__DIRECTIONS FOR THIS TASK__
List, from the lines below, each one with "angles" in it.

__DATA PROVIDED__
-.-.-

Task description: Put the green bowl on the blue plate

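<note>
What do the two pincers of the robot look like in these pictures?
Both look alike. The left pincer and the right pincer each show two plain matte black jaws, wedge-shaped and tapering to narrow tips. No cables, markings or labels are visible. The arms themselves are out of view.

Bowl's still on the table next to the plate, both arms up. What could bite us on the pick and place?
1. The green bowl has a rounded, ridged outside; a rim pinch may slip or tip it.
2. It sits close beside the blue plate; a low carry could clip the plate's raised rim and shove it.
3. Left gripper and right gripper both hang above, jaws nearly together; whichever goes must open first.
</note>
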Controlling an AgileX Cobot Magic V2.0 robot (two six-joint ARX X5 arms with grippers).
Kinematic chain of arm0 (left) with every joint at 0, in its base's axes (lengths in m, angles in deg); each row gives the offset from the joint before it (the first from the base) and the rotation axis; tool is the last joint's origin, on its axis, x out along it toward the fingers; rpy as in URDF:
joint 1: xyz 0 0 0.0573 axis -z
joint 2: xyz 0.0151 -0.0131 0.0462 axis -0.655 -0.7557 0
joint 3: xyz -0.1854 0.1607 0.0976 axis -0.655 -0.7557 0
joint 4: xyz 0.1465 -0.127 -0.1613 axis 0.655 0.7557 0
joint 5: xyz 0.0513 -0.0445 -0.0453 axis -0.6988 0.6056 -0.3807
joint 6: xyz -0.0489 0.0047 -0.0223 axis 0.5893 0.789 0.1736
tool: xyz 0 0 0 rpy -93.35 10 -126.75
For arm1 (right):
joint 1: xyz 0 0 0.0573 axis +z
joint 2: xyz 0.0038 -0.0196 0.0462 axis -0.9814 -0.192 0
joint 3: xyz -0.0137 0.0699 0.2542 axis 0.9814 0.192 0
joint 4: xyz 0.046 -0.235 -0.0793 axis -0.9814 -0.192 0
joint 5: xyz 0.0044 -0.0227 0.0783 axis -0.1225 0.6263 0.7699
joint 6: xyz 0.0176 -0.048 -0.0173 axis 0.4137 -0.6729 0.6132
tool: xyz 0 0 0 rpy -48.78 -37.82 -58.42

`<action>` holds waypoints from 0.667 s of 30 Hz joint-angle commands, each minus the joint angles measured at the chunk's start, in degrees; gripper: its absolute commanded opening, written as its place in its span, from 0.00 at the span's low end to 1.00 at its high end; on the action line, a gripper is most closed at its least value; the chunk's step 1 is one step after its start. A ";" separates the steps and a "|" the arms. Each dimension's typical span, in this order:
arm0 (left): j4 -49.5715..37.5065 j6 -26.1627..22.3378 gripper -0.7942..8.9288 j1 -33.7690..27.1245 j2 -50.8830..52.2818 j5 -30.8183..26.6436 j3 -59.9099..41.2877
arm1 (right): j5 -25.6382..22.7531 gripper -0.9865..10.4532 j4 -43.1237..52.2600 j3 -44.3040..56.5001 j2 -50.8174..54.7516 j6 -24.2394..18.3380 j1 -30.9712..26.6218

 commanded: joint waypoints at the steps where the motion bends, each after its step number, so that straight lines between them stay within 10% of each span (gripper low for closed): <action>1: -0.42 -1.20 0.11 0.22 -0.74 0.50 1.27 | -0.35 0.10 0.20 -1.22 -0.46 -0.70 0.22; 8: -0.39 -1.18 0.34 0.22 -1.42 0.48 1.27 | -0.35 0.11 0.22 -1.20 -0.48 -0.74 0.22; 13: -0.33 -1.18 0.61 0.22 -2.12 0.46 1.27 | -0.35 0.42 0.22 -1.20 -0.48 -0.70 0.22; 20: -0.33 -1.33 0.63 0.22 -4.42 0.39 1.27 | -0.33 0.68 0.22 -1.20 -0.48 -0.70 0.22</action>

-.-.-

__TASK RESPONSE__
Kinematic chain of arm0 (left) with every joint at 0, in its base's axes (lengths in m, angles in deg); each row gives the offset from the joint before it (the first from the base) and the rotation axis; tool is the last joint's origin, on its axis, x out along it toward the fingers; rpy as in URDF:
`<action>` holds waypoints from 0.667 s of 30 Hz joint-angle commands, each minus the joint angles measured at the chunk's start, in degrees; gripper: its absolute commanded opening, written as its place in its span, from 0.00 at the span's low end to 1.00 at its high end; on the action line, a gripper is most closed at its least value; the chunk's step 1 is one step after its start. A ";" separates the steps and a "|" the arms. Each dimension's typical span, in this order:

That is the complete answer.